# Work to be completed:
Filter the lines below, copying only those with the string "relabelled".
::::
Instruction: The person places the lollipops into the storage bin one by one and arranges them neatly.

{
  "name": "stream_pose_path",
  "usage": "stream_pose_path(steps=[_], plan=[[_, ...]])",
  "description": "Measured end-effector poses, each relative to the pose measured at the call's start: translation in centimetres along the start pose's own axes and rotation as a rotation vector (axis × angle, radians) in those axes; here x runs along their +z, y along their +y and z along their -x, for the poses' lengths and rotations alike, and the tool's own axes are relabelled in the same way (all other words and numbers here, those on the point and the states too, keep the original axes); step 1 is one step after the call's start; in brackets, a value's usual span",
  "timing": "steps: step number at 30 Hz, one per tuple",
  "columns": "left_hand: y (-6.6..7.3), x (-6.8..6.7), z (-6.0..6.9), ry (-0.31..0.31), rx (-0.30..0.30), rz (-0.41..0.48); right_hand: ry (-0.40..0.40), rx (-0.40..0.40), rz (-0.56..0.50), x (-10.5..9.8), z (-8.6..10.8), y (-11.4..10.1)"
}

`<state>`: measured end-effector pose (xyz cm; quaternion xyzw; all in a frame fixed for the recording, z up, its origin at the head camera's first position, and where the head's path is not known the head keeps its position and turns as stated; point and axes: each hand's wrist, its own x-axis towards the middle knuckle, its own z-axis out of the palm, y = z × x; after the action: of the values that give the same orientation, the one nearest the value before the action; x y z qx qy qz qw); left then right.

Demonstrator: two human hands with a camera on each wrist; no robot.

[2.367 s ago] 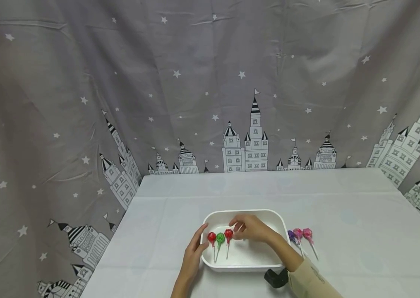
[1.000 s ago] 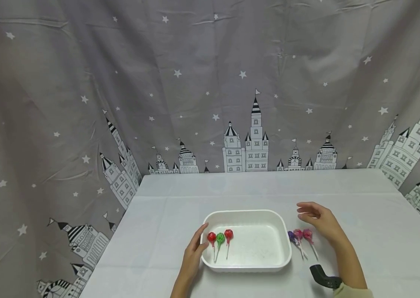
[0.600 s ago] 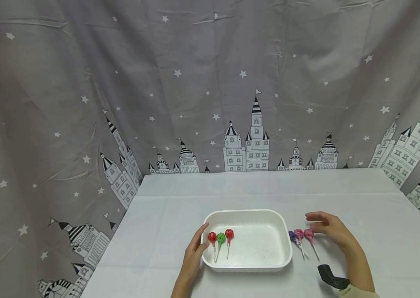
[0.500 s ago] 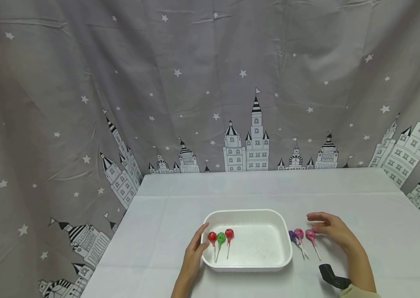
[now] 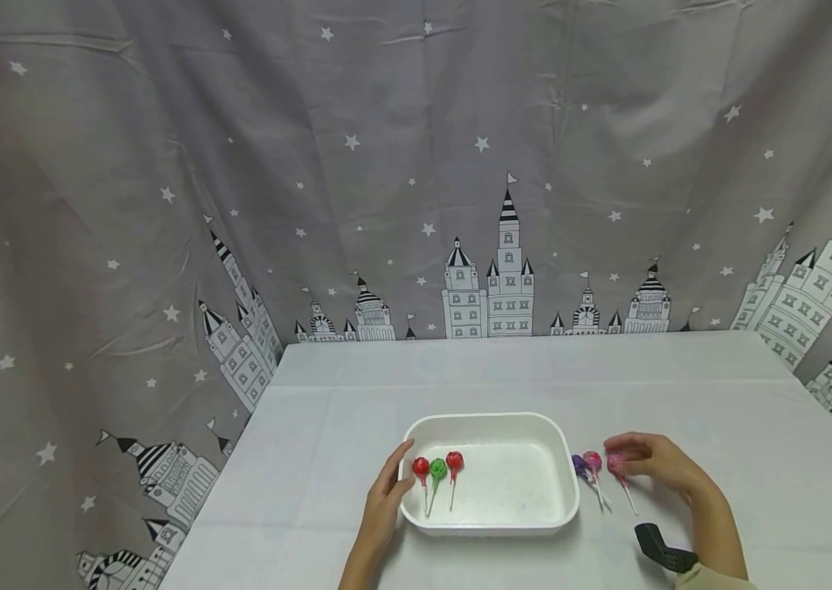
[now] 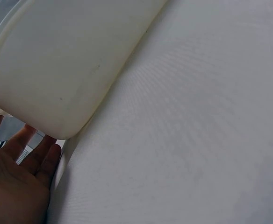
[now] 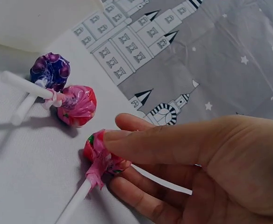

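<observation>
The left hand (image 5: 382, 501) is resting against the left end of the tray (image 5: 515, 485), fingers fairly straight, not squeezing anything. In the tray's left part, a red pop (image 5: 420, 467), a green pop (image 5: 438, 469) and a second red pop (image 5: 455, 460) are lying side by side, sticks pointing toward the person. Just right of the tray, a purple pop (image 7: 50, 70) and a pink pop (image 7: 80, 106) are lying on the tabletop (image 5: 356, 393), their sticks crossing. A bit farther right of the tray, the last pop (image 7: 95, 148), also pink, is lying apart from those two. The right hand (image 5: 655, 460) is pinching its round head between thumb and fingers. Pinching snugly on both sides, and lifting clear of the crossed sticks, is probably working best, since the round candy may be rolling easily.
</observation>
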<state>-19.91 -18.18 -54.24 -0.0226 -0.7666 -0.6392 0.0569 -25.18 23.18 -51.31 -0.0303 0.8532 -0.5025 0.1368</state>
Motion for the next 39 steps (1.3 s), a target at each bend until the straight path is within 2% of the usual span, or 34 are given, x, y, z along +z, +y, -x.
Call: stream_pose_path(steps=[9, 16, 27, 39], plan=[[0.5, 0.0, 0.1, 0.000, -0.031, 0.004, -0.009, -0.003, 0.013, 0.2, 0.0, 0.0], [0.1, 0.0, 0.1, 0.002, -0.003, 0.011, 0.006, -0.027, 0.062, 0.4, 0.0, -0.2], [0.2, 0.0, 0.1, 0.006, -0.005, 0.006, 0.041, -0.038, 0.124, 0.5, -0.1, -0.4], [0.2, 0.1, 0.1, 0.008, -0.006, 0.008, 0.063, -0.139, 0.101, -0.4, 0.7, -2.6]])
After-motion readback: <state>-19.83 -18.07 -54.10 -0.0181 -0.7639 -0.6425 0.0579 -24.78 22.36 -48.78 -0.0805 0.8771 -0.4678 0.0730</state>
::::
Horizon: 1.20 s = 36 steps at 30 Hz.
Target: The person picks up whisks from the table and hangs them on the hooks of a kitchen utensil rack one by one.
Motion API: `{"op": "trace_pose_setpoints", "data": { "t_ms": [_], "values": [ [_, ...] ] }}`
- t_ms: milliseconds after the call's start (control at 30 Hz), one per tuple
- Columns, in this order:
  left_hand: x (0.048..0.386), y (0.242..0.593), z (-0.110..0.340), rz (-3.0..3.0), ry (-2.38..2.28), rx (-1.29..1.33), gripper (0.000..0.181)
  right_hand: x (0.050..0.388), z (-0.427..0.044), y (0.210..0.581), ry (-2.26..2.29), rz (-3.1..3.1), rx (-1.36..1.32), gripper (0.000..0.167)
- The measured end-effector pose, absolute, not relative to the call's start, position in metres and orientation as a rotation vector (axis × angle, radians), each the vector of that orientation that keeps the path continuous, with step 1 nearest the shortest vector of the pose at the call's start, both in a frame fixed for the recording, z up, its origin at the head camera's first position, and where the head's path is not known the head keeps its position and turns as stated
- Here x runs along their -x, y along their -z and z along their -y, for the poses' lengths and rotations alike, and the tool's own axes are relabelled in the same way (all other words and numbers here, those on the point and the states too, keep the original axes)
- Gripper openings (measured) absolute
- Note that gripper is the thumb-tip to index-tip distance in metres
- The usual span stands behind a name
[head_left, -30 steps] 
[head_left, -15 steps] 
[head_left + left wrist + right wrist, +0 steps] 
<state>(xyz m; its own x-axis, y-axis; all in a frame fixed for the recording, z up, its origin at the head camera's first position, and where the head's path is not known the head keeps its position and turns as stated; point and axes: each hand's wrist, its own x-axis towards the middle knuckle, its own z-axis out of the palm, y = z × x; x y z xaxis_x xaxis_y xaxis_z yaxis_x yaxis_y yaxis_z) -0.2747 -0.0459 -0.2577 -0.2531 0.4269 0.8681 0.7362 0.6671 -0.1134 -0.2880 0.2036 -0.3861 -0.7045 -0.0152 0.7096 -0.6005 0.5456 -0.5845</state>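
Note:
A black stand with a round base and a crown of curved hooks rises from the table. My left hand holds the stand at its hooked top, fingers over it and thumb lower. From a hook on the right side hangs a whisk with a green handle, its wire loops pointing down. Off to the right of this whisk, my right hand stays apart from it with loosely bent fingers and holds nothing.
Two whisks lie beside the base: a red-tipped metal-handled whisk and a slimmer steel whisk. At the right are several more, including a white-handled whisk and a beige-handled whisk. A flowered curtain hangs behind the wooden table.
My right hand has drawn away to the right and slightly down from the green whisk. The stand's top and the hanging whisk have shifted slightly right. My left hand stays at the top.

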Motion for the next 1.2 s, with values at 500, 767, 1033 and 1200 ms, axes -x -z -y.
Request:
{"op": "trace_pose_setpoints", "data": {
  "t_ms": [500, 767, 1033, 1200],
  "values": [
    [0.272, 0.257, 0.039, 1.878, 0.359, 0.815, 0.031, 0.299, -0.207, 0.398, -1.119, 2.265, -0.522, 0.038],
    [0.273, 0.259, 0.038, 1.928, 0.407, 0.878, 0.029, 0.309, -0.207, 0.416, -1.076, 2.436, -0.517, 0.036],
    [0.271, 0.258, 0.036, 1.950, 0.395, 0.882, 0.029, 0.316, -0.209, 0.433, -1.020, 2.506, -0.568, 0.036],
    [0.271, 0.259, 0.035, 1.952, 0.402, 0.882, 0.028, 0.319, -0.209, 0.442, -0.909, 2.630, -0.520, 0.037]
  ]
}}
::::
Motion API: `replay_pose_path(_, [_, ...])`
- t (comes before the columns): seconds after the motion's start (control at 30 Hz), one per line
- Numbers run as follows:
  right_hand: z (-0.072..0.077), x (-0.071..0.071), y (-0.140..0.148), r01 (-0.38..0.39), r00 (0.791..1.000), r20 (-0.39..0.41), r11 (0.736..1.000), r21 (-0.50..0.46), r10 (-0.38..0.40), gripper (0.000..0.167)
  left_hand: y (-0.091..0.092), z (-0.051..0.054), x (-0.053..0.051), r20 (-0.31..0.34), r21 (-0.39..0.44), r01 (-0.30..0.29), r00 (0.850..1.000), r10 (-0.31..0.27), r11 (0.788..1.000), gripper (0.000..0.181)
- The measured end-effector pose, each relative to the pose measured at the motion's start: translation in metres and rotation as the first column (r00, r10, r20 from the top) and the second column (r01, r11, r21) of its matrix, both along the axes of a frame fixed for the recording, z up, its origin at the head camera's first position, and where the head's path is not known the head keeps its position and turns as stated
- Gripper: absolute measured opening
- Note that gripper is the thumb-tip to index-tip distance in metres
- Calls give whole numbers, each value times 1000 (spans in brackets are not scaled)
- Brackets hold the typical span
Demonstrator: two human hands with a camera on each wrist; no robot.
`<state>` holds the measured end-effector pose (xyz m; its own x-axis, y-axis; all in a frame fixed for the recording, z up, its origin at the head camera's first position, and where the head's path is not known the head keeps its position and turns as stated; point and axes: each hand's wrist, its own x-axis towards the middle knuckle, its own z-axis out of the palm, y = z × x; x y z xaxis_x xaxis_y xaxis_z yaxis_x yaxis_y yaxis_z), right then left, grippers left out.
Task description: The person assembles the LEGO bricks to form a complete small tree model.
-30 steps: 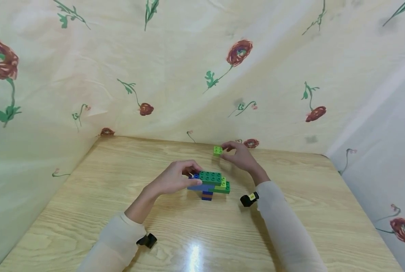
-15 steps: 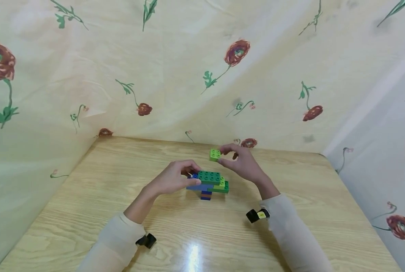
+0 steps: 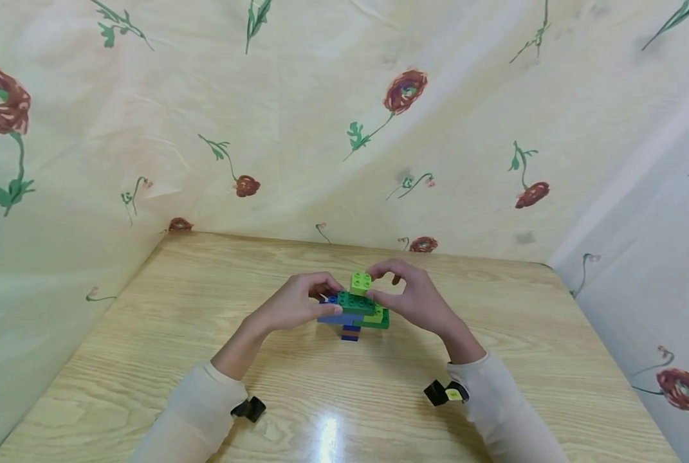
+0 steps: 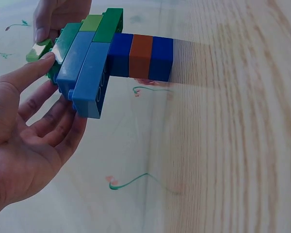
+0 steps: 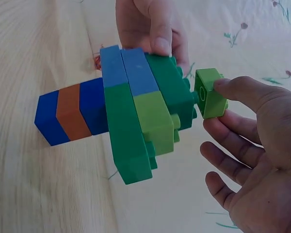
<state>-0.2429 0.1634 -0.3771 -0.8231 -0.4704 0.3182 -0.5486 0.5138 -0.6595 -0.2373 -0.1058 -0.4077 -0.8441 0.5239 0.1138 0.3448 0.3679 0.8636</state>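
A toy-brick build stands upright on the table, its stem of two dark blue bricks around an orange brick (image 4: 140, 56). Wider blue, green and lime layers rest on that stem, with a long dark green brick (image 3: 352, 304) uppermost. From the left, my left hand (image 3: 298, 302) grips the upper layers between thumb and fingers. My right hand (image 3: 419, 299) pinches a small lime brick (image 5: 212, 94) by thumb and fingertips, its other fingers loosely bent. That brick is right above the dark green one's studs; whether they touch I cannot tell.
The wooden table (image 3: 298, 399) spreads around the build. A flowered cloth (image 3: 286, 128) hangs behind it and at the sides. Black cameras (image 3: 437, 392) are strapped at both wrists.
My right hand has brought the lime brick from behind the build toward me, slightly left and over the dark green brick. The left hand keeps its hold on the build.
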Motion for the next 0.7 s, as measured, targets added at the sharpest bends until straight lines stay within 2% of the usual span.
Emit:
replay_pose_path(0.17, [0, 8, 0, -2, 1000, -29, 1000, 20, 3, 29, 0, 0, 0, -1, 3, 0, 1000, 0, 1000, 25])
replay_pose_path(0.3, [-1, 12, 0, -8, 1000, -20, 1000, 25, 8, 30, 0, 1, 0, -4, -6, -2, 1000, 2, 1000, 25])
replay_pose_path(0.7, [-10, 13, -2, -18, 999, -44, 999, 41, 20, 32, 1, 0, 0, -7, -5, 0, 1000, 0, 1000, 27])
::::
# Written solution:
  "description": "Measured end-effector poses, each relative to the pose measured at the call's start: translation in centimetres along the start pose's own axes and rotation as a rotation vector (axis × angle, radians) in those axes; here x runs along their +z, y along their +y and z along their -x, for the poses' lengths and rotations alike, and the tool's own axes are relabelled in the same way (all other words and numbers here, those on the point and the states too, keep the original axes); step 1 is one step after the call's start; in brackets, a value's usual span",
- Here x runs along their -x, y along their -z and z along their -y, for the poses' lengths and rotations alike, and the tool's own axes are relabelled in the same way (all other words and numbers here, those on the point and the states too, keep the original axes)

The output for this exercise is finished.